The onion’s centrality in the political discourse has also been reinforced by the upsurge in the volume of political commentaries revolving around the aromatic plant.

That’s partly because, given the widespread use of onions by all but the most austere adherents of sattvic diets, extraordinarily high onion prices arguably have a bit of ‘regime change’ potential.

The many medicinal properties attributed to the onion — it’s touted as a cure for everything from common colds to coronary diseases to cancer — have given rise to the formulation: ‘an onion a day keeps the doctor away’.

It’s more likely, that it’s the distinctive after-effects of an onion-flavoured diet — in particular, a odoriferous breath that would, well, make an onion cry — that keeps everyone, including doctors, away.

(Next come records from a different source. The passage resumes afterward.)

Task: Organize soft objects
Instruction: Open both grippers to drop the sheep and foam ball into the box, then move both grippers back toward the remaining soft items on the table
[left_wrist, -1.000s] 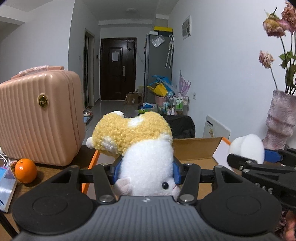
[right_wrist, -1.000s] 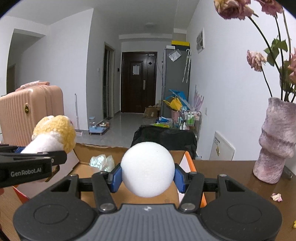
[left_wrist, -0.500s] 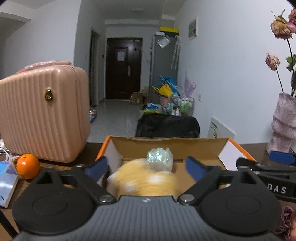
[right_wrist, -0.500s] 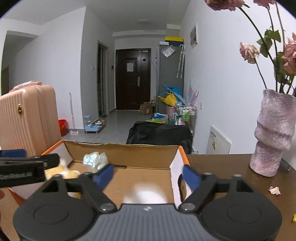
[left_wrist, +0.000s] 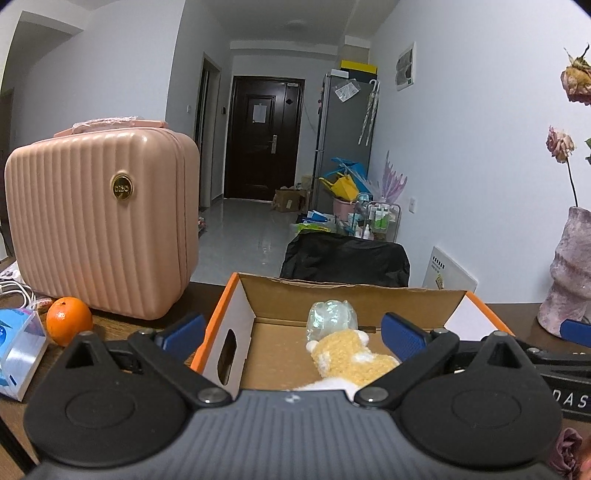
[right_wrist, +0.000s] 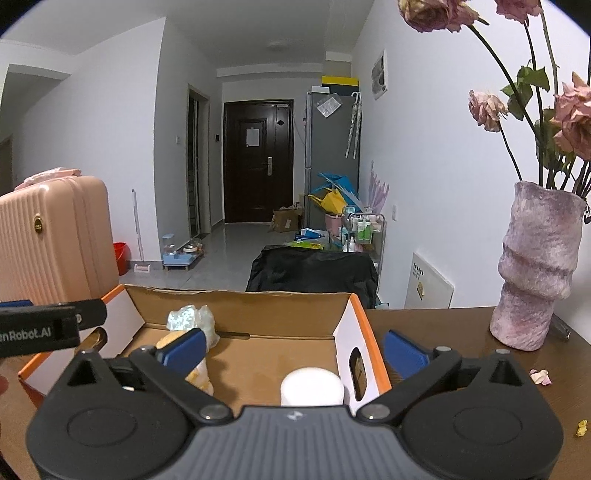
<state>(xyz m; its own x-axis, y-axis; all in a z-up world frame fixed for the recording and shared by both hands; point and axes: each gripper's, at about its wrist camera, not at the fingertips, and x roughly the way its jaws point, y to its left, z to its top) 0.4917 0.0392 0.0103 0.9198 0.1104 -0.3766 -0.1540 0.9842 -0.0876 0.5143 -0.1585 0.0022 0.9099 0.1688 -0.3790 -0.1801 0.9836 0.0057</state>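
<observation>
An open cardboard box with orange edges (left_wrist: 240, 325) (right_wrist: 343, 332) stands on the brown table. A yellow and white plush toy (left_wrist: 351, 360) lies inside it; it also shows in the right wrist view (right_wrist: 201, 373). A clear crumpled soft piece (left_wrist: 330, 319) (right_wrist: 190, 319) lies at the box's back wall. A white foam ball (right_wrist: 312, 386) rests in the box's right part. My left gripper (left_wrist: 293, 334) is open and empty above the box, over the plush. My right gripper (right_wrist: 293, 349) is open and empty above the ball.
A pink ribbed suitcase (left_wrist: 99, 225) stands left of the box, with an orange (left_wrist: 69, 325) and a tissue pack (left_wrist: 18, 350) in front of it. A pink-grey vase with dried roses (right_wrist: 539, 266) stands on the table to the right. Petals (right_wrist: 540, 376) lie near it.
Both grippers opened. The plush toy dropped from the left one and the white ball from the right one into the box, where they now lie.
</observation>
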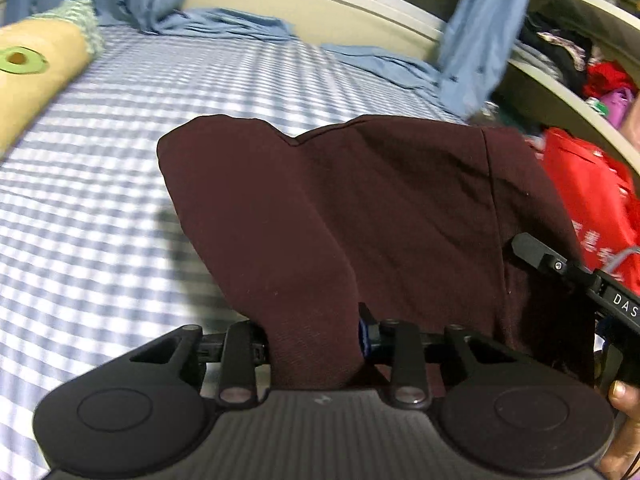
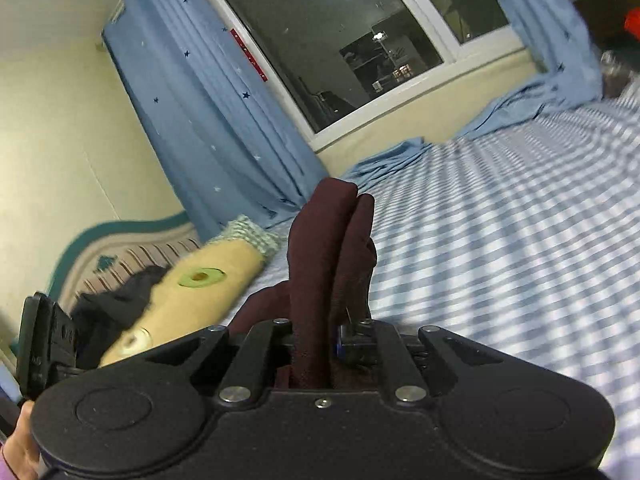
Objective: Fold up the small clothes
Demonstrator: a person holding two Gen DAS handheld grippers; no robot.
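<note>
A dark maroon garment hangs lifted above a blue-and-white checked bed sheet. My left gripper is shut on one edge of it; the cloth covers the fingertips. The right gripper's body shows at the right edge of the left wrist view, holding the garment's other side. In the right wrist view my right gripper is shut on a bunched fold of the maroon garment, which sticks up between the jaws.
A tan bolster pillow with green avocado print lies at the bed's head, also in the right wrist view. Blue curtains flank a dark window. A red bag and shelves of clothes stand on the right.
</note>
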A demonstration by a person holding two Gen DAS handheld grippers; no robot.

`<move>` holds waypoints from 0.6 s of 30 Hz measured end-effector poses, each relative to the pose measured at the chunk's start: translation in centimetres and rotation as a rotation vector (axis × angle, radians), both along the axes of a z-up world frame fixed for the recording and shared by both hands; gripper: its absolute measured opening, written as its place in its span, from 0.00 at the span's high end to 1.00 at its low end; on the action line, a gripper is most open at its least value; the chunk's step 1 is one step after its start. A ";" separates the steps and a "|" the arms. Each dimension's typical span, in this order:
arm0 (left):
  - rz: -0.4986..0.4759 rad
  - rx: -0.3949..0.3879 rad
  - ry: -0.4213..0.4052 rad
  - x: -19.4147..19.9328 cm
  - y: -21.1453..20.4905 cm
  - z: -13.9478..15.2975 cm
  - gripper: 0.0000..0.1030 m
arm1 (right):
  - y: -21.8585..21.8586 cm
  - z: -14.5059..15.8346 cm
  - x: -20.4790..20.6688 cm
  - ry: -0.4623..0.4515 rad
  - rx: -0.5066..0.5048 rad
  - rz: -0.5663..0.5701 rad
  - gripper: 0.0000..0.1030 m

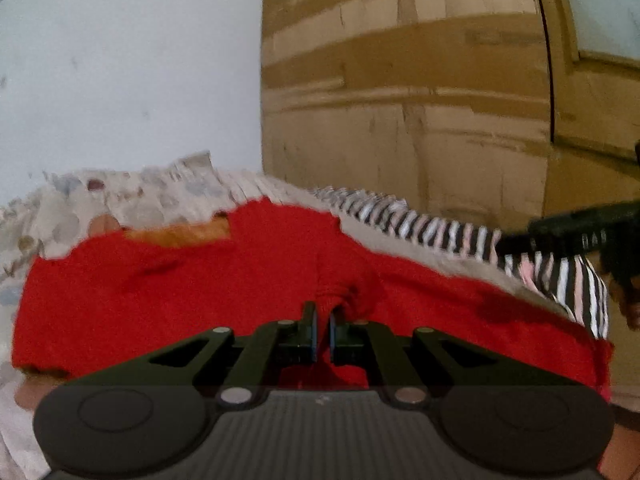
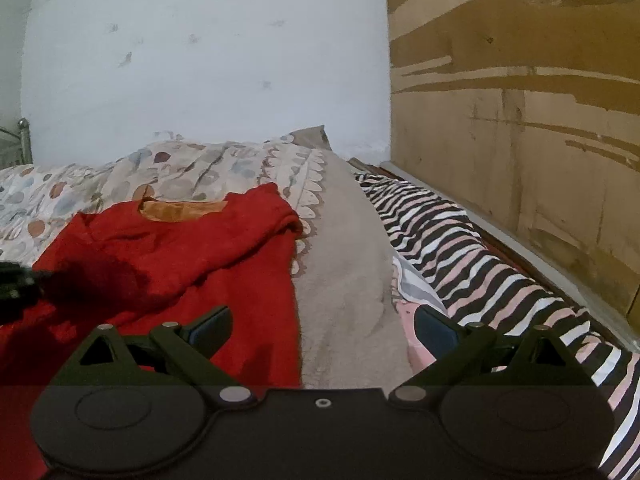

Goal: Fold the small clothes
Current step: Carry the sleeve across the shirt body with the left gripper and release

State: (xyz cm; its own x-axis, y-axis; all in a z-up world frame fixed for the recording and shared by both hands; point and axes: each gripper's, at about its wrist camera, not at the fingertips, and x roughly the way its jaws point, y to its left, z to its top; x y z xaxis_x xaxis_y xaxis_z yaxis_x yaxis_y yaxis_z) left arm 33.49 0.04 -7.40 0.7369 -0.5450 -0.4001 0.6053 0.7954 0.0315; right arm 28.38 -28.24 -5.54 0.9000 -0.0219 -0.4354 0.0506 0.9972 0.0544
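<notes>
A red garment (image 1: 200, 292) with an orange neck lining (image 2: 180, 210) lies spread on the bed. In the left wrist view my left gripper (image 1: 322, 312) is shut, and red cloth bunches up at its fingertips, pinched between the pads. My right gripper (image 2: 322, 320) is open and holds nothing. It hovers over a beige blanket (image 2: 344, 260), its left finger above the red garment's (image 2: 180, 248) right edge. The left gripper's dark body (image 2: 12, 284) shows at the left edge of the right wrist view. The right gripper's body (image 1: 580, 232) shows at the right of the left wrist view.
A black, white and pink striped cloth (image 2: 460, 248) lies along the bed's right side against a brown cardboard-covered wall (image 2: 520, 120). A bedsheet (image 2: 180, 168) with coloured dots covers the far end, below a white wall (image 2: 200, 60). A metal bedpost (image 2: 22, 128) stands far left.
</notes>
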 end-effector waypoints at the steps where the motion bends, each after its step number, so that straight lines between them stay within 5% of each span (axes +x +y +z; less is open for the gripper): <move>1: -0.004 0.005 0.019 0.0 -0.1 -0.2 0.95 | 0.2 0.2 0.0 -0.003 0.000 0.005 0.05; 6: -0.025 0.040 0.105 0.1 0.2 -0.6 0.87 | 1.2 0.8 -0.1 -0.013 0.011 0.033 0.04; 8: -0.030 0.049 0.123 -0.2 0.4 -0.5 0.75 | 1.7 0.9 -0.1 -0.012 0.015 0.050 0.03; 10: -0.034 0.045 0.139 -0.8 0.7 -0.3 0.42 | 2.3 1.0 0.1 -0.005 0.022 0.074 0.01; 12: -0.017 0.037 0.128 -1.8 1.2 0.1 0.24 | 3.3 1.0 0.5 0.008 0.015 0.107 0.01; 18: 0.087 -0.001 0.083 -5.0 3.6 1.7 0.06 | 6.7 1.2 1.3 0.006 -0.029 0.199 0.01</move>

In any case, that’s a technique that former US presidential candidate John Kerry’s wife Teresa Heinz Kerry famously invoked. Campaigning along with Kerry, which required her to travel for extended periods, she devised a way to ‘get some privacy’ whenever she wanted: she’d pull out a sandwich made with cheeseand raw onions.

The onion’s curious olfactory effect — which, ancient Egyptians believed, could even bring the dead back to life — was perhaps one reason why Egyptian pharaohs were mummified along with onions.

In the Middle Ages, the onion additionally served as a form of currency — it was used as rent payments and even as wedding gifts.

If there’s one thing, though, that reeks even more than the onion today, it’s the stench of speculator-driven corruption that underlies the high prices, for which administrative incompetence acts as a flavour enhancer.

The same authorities are making an elaborate show of cracking down on hoarders and speculators. It’s the kind of cynical politicking that might induce anyone to say, derisively, vengayam.